_DIRECTIONS FOR THIS TASK:_ Look through the records below and copy each line that includes the word "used".

_MATERIAL FOR THIS TASK:_
* * * * * * * * *

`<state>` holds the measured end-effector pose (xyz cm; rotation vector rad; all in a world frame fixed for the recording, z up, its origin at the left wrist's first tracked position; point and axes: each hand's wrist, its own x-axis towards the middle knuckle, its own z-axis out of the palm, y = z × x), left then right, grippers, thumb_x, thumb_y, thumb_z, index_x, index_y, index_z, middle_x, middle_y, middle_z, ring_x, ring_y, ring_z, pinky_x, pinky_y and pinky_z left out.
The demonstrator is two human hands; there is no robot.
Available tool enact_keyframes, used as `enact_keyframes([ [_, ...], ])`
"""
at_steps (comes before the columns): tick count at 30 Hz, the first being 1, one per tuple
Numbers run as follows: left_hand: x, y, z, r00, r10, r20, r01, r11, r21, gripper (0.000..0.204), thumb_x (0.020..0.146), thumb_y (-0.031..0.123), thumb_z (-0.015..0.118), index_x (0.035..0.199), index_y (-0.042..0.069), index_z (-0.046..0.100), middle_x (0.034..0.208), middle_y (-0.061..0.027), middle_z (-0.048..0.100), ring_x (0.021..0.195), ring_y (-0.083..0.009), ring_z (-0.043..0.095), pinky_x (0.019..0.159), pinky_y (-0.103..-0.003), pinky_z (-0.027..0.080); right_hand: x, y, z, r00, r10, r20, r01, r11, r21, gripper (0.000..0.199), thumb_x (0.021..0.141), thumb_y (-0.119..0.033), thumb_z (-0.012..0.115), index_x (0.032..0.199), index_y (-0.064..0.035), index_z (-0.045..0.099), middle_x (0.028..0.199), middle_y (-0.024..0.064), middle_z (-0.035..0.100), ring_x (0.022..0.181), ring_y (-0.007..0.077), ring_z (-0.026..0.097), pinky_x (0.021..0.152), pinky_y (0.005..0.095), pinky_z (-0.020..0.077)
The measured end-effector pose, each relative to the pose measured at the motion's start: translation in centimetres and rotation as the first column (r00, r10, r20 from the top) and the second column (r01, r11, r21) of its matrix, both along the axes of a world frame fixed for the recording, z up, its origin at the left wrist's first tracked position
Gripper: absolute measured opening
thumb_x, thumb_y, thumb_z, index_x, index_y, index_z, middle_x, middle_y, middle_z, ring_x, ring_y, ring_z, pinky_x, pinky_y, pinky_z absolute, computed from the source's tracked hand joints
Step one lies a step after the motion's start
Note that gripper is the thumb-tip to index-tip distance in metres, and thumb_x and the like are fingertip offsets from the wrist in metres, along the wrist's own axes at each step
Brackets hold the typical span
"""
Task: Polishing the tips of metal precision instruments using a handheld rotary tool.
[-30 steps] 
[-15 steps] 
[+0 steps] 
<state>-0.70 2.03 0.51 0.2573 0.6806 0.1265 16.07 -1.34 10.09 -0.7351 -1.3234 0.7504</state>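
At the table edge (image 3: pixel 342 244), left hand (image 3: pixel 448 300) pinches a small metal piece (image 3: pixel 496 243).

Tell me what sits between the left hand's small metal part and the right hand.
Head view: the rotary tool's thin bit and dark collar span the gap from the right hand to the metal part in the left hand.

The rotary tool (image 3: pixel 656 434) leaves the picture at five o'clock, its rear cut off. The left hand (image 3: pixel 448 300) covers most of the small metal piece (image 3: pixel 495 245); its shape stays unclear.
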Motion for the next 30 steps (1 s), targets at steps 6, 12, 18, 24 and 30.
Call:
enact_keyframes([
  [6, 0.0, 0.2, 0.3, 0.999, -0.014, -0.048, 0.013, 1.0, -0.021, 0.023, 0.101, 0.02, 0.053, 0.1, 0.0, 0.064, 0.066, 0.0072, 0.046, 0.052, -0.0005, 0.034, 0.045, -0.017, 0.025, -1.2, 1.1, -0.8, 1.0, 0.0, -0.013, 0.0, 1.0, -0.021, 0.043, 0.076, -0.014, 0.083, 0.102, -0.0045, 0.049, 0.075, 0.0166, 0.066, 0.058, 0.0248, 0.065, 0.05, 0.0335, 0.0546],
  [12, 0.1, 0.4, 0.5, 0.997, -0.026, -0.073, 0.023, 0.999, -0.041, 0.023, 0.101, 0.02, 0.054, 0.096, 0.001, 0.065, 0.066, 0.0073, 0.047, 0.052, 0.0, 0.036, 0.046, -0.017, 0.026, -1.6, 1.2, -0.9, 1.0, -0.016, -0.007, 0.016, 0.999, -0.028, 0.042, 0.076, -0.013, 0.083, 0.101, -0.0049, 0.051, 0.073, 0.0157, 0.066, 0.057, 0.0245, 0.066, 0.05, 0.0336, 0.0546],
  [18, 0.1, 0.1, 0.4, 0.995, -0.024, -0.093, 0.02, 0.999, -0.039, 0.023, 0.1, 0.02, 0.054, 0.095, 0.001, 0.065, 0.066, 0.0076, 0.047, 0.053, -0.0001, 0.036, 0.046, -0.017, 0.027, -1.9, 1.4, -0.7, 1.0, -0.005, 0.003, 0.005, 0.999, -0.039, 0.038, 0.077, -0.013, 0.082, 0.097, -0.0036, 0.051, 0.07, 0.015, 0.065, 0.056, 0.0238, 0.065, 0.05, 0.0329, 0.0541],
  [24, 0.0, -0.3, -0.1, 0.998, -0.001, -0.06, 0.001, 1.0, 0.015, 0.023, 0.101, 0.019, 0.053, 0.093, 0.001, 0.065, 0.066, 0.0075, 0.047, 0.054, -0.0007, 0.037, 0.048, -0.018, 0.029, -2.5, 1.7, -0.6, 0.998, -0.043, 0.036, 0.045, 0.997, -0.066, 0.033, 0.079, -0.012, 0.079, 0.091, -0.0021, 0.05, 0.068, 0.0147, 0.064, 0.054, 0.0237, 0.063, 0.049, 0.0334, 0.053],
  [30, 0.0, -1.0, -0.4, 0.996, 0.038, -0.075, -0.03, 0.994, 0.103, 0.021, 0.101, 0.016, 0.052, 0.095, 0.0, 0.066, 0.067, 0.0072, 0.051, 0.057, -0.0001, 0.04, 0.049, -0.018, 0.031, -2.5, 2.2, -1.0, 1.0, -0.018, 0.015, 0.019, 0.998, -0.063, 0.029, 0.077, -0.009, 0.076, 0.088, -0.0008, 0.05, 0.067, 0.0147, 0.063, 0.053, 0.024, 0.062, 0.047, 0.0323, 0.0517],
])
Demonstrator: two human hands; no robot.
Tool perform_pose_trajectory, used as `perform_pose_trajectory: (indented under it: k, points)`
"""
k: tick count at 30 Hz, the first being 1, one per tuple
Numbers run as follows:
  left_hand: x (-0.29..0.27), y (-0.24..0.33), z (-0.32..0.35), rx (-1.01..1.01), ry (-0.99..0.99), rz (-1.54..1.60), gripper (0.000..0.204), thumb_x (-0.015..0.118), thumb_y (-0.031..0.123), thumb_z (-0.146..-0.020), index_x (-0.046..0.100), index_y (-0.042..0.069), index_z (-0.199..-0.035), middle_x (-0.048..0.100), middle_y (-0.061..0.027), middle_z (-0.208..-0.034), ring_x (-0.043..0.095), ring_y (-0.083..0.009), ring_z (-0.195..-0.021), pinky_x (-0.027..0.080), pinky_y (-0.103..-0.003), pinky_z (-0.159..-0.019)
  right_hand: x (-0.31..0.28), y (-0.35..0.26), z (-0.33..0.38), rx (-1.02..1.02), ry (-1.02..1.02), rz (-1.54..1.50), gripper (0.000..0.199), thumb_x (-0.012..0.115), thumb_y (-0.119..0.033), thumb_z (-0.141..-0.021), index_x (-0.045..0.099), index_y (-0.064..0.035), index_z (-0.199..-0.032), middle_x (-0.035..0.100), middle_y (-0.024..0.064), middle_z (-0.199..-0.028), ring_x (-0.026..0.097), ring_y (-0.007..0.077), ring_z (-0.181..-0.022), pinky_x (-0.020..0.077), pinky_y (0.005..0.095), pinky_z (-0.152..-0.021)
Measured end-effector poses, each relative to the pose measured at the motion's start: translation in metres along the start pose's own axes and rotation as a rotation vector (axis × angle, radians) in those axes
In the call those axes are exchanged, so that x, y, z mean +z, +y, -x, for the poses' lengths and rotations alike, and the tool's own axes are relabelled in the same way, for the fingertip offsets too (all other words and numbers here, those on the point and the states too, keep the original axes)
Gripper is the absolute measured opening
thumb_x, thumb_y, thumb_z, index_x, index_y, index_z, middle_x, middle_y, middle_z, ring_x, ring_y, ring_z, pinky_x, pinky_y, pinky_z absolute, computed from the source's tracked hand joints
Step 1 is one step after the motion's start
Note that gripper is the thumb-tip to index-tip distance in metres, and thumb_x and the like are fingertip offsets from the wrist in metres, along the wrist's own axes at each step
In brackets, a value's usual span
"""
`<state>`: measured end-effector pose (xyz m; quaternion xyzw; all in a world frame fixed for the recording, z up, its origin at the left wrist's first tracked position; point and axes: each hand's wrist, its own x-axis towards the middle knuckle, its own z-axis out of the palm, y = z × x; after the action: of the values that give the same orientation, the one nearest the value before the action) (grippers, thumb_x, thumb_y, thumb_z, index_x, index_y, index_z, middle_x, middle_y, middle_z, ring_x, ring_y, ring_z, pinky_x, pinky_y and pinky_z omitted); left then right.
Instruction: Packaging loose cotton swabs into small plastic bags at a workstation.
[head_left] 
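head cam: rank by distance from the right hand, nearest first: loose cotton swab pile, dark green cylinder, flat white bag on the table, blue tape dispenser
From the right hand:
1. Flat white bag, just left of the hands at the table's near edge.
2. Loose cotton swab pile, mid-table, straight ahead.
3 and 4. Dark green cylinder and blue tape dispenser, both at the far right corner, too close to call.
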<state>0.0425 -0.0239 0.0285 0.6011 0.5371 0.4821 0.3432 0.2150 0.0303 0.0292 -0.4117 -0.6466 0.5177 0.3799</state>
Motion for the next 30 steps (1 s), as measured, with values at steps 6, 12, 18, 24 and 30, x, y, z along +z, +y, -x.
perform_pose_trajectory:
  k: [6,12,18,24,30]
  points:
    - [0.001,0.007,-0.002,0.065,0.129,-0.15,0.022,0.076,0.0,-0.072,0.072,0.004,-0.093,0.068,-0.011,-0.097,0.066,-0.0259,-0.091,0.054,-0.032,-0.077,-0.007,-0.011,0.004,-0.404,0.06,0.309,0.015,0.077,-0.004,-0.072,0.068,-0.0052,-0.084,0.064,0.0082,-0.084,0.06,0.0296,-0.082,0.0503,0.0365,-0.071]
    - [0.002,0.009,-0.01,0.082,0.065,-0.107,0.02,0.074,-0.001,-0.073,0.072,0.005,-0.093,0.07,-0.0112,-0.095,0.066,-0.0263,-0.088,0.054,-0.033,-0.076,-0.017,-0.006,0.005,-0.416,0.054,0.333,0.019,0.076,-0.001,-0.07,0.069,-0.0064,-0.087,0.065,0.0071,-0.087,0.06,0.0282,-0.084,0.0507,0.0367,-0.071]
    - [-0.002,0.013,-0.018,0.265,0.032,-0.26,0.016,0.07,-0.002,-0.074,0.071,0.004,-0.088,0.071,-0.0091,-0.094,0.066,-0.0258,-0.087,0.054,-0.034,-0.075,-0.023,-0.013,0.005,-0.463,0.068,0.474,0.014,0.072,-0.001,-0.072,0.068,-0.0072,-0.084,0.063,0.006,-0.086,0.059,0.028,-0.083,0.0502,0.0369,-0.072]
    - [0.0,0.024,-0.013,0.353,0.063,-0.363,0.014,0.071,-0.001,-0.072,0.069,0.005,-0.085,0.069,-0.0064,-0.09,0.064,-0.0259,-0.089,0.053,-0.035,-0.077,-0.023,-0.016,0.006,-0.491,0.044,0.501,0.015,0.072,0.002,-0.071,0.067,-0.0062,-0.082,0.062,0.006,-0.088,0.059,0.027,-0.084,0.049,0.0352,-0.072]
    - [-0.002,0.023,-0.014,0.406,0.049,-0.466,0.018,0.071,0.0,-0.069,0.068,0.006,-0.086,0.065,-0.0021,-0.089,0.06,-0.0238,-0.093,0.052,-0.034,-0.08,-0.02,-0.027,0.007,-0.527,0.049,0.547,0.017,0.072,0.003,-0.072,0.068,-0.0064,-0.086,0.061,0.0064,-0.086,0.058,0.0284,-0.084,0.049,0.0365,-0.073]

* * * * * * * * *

_TASK RESPONSE:_
Available tool enact_keyframes, used as `enact_keyframes([ [_, ...], ])`
Tool perform_pose_trajectory, used as `perform_pose_trajectory: (indented under it: k, points)`

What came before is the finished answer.